> _Work instructions_
A verbatim reproduction of the lines below, from the line containing "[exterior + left" through the line containing "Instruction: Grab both", both ends included, is the whole required output.

___ Supplied material ___

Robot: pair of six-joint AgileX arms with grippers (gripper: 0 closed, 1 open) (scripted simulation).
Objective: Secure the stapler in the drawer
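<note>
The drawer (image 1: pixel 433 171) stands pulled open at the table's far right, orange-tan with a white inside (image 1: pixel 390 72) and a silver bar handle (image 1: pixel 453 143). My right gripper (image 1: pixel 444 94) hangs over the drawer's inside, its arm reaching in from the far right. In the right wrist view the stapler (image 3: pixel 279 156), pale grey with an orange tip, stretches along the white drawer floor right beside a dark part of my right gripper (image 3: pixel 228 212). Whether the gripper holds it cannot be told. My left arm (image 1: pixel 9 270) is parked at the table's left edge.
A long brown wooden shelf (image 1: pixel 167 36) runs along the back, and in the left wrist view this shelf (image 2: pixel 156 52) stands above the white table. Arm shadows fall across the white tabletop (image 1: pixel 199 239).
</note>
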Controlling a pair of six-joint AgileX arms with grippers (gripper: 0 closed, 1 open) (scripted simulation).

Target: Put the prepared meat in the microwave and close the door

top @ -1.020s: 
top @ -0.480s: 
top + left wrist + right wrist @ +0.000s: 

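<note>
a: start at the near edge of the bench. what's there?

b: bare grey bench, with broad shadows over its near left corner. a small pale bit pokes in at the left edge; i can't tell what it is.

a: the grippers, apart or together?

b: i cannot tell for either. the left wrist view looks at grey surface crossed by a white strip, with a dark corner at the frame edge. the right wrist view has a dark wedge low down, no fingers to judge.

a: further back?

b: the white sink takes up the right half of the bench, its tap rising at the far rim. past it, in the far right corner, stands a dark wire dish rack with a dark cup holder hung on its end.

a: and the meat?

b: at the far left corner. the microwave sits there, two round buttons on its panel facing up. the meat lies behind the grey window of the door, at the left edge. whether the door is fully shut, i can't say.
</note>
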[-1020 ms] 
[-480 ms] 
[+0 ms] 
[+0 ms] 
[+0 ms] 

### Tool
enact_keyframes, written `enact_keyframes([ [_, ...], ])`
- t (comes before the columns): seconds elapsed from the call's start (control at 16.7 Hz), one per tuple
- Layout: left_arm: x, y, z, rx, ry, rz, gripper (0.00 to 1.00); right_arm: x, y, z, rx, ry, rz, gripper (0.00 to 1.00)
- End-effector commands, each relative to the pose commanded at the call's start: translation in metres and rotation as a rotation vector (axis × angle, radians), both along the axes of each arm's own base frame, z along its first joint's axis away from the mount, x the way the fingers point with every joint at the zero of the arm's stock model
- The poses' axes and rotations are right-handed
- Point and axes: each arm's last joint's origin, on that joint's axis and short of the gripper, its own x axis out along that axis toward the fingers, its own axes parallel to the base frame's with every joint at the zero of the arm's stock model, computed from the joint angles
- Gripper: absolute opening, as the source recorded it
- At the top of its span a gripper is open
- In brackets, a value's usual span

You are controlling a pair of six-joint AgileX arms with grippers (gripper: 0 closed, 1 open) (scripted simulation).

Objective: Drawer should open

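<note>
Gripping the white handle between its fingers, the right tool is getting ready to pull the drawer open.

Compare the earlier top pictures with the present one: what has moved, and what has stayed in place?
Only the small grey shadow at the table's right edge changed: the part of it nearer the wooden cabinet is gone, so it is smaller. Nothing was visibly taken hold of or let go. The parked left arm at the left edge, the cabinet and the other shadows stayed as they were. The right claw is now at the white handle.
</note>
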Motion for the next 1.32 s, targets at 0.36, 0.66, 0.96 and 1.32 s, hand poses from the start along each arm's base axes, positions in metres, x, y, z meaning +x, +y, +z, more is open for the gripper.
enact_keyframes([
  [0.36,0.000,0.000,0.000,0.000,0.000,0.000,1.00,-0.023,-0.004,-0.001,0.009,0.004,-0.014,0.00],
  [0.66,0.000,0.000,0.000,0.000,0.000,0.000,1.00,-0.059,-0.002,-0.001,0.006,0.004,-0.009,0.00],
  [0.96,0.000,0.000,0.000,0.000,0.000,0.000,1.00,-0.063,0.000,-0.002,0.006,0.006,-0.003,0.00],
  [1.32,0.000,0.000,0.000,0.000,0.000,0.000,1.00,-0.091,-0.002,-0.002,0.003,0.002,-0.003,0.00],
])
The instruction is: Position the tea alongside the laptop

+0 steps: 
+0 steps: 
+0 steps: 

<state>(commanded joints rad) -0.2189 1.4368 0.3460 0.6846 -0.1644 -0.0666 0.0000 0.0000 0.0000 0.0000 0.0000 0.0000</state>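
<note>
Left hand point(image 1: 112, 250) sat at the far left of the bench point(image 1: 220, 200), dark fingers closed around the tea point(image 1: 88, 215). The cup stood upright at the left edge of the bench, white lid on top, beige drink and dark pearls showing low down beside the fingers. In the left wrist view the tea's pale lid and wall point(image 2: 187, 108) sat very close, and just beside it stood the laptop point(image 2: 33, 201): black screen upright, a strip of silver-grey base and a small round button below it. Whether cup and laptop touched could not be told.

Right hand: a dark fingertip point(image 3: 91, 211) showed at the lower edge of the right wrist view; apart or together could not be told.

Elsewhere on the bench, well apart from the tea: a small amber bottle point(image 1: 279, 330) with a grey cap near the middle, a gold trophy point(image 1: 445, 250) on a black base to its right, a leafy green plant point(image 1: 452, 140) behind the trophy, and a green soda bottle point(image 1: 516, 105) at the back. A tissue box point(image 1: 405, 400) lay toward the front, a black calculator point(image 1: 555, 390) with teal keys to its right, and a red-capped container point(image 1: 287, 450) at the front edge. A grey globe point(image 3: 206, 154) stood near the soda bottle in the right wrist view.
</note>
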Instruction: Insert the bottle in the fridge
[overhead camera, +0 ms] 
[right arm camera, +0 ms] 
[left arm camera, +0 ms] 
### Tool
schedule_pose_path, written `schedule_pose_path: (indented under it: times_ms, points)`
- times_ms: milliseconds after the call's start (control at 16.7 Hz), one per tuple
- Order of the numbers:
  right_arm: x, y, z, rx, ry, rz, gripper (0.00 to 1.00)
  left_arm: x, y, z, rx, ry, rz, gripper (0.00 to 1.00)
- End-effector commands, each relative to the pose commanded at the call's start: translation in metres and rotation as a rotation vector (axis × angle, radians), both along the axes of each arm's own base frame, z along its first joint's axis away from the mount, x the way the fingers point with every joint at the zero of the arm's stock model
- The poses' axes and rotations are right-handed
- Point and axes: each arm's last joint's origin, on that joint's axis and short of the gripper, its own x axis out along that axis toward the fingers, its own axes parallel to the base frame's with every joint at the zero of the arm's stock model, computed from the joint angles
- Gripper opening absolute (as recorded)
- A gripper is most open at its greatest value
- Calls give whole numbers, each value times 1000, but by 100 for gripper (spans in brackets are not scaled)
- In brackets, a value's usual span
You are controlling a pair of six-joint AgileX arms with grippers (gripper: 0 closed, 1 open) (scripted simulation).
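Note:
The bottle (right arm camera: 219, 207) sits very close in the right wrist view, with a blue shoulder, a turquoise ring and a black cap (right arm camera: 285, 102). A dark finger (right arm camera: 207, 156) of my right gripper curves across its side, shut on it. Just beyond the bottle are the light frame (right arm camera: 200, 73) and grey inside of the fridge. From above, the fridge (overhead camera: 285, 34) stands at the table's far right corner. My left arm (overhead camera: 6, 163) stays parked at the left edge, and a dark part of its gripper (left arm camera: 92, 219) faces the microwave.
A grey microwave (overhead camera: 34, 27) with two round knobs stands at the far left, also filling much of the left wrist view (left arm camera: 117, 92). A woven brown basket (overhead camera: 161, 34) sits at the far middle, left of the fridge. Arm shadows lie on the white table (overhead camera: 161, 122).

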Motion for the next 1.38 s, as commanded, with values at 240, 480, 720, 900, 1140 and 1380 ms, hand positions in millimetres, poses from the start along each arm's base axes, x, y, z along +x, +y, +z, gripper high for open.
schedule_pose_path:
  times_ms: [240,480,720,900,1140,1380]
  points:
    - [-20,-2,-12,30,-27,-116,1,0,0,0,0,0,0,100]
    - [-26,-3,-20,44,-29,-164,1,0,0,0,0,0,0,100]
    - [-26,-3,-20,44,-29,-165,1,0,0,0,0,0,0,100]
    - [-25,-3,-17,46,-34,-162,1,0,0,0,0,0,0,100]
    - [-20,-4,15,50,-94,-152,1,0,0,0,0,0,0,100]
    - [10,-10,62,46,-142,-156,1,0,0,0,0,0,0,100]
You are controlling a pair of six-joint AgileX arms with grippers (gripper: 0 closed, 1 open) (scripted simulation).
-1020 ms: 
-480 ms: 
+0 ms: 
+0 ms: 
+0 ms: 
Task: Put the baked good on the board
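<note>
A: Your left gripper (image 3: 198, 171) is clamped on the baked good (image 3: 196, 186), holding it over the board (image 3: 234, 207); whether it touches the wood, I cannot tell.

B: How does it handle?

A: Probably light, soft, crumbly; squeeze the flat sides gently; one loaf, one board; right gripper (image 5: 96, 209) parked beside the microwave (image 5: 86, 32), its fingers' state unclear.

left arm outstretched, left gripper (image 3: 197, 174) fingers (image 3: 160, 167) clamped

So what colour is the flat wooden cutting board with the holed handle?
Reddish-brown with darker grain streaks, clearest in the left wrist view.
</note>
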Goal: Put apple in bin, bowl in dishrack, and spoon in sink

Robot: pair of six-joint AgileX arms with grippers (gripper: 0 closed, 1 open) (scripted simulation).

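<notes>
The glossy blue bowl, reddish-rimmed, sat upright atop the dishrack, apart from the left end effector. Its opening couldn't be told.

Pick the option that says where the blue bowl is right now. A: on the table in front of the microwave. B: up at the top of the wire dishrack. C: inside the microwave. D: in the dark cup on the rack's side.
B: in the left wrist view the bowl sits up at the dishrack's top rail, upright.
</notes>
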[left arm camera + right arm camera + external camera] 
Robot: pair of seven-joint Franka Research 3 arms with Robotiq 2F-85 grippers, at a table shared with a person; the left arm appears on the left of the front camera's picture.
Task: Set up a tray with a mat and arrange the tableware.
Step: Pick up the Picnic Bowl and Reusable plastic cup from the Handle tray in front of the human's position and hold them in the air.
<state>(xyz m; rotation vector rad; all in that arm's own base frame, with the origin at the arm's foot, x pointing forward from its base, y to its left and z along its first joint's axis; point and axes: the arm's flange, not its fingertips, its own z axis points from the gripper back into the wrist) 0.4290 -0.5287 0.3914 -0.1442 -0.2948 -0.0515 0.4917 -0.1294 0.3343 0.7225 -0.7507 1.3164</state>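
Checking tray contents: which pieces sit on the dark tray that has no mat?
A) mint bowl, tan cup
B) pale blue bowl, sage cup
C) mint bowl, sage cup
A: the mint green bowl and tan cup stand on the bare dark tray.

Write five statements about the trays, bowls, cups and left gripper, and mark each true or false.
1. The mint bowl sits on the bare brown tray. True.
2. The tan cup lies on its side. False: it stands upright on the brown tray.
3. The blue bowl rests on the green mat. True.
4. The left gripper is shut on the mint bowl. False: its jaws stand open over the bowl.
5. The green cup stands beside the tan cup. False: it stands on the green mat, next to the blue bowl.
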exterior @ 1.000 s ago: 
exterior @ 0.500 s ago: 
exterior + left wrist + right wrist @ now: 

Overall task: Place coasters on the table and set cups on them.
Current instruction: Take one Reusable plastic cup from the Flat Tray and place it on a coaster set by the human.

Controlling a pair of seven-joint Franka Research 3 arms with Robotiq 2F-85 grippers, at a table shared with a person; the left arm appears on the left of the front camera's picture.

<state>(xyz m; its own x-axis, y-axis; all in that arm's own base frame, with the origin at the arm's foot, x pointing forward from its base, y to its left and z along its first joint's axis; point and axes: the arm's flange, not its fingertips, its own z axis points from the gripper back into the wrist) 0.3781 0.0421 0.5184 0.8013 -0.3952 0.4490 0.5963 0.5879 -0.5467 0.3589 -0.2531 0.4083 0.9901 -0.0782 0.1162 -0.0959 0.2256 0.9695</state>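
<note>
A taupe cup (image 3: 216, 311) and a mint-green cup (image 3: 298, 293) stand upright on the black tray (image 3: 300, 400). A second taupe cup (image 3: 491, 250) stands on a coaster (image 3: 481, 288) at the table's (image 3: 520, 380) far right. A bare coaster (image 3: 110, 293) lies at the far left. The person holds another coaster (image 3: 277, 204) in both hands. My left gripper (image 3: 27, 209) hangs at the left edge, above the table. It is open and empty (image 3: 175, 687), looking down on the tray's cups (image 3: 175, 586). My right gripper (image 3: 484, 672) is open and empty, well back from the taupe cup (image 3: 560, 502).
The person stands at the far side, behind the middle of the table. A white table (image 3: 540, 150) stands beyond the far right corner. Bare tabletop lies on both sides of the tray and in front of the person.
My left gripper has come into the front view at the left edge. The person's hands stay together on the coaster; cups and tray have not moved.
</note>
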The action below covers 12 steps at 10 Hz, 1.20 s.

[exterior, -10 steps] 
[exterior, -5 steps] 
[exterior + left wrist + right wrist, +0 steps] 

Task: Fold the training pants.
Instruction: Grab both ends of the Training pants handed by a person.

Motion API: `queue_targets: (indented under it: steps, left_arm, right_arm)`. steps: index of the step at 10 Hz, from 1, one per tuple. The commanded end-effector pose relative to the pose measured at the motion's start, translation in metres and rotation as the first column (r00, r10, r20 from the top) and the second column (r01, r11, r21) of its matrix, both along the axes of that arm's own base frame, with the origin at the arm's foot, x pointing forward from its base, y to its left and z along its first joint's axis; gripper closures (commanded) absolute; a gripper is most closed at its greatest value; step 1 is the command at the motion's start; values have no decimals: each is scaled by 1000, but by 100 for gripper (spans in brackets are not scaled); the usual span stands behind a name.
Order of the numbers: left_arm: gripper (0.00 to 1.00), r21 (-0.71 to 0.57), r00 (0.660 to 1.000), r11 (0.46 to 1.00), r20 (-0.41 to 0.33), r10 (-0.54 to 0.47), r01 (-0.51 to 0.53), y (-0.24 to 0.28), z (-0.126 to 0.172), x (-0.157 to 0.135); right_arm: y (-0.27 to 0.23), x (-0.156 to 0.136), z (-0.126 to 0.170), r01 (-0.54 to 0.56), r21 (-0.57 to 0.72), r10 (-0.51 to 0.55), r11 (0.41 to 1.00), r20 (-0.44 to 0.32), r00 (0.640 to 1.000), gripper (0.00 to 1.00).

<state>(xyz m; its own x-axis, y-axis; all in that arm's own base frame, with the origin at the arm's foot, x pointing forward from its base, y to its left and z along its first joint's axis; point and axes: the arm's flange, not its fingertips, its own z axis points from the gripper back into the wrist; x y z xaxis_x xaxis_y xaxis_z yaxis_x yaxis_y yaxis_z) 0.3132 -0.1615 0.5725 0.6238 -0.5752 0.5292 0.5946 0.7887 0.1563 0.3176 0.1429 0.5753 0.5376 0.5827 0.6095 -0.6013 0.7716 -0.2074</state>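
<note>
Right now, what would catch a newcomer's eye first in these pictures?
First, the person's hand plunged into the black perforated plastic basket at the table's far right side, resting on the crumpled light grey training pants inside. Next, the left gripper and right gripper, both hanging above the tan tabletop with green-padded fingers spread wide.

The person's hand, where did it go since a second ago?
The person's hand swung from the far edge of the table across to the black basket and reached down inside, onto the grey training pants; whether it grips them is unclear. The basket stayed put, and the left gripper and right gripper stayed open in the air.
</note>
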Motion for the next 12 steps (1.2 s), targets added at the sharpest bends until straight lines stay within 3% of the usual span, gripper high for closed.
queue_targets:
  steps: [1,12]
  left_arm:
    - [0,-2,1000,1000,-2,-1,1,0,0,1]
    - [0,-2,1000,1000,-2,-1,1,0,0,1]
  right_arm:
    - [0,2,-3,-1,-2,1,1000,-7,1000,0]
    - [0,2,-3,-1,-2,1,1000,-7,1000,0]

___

> _Finished exercise_
[exterior + left wrist + right wrist, +0 steps] 

Task: Fold the training pants.
Instruction: Grab both ends of the Training pants handed by a person.

Nothing remains to add to the output.